*** Opening of DATA EXCERPTS ***

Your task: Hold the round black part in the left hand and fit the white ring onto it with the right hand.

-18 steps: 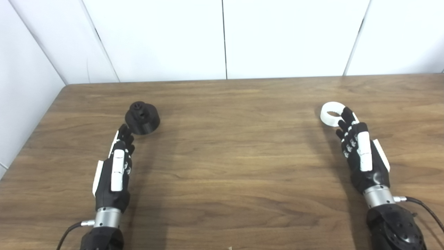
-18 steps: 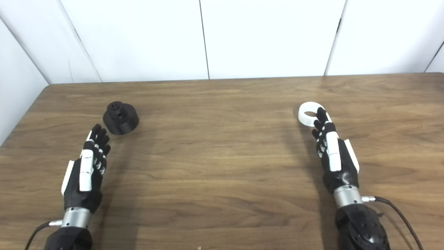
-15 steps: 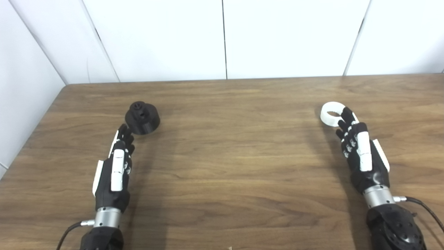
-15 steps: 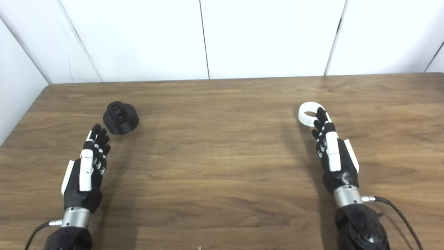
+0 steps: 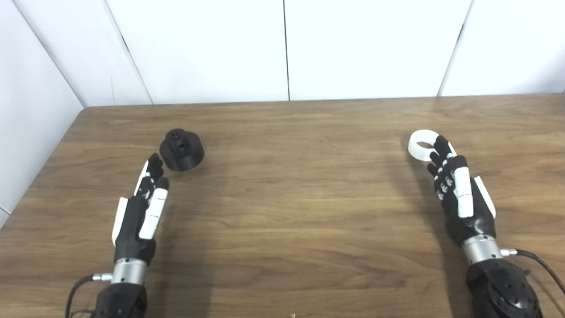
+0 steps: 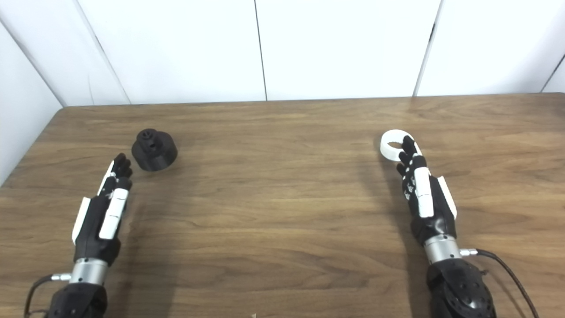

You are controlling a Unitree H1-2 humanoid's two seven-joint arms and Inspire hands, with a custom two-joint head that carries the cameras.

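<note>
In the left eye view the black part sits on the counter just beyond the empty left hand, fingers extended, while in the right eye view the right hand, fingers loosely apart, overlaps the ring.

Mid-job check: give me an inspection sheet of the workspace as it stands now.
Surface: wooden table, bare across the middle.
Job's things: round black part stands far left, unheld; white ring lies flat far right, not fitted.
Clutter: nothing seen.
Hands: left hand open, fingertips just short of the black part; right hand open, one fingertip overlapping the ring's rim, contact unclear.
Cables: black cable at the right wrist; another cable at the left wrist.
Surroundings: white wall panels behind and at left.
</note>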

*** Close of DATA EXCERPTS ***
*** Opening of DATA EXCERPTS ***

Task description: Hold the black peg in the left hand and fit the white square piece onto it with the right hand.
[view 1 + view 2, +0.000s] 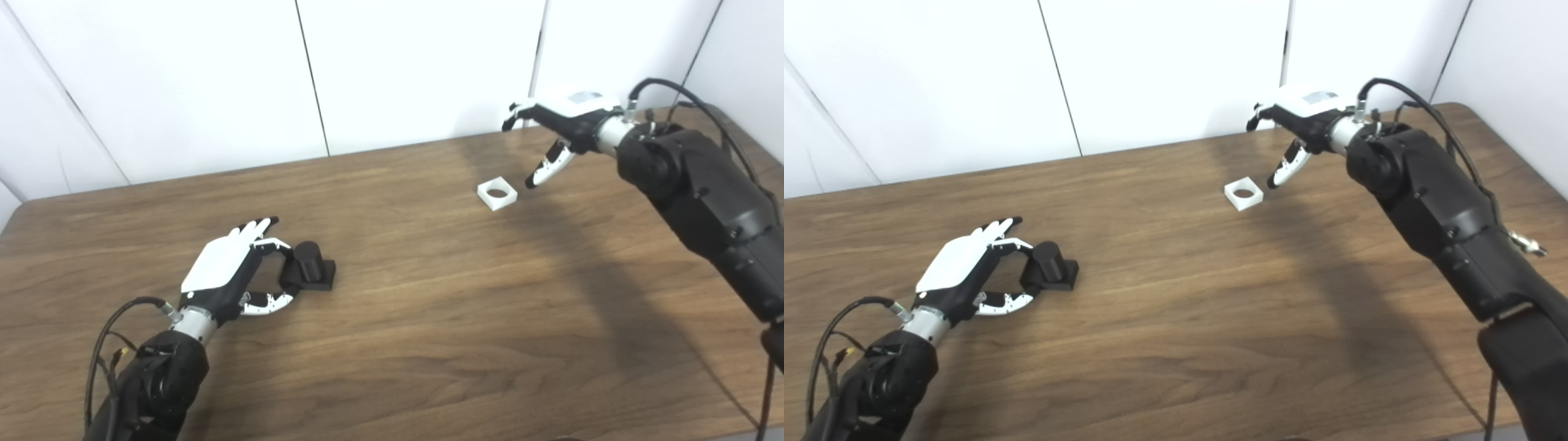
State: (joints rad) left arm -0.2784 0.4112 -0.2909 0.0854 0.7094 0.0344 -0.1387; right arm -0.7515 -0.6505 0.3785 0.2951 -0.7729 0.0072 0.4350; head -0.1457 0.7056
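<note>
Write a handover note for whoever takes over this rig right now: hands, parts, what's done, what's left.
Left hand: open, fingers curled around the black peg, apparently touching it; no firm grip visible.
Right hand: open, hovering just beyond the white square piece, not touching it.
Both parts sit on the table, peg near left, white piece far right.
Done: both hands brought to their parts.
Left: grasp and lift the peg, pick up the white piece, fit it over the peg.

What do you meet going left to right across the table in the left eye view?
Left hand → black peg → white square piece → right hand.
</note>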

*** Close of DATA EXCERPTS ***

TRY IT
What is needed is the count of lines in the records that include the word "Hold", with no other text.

REPLY
2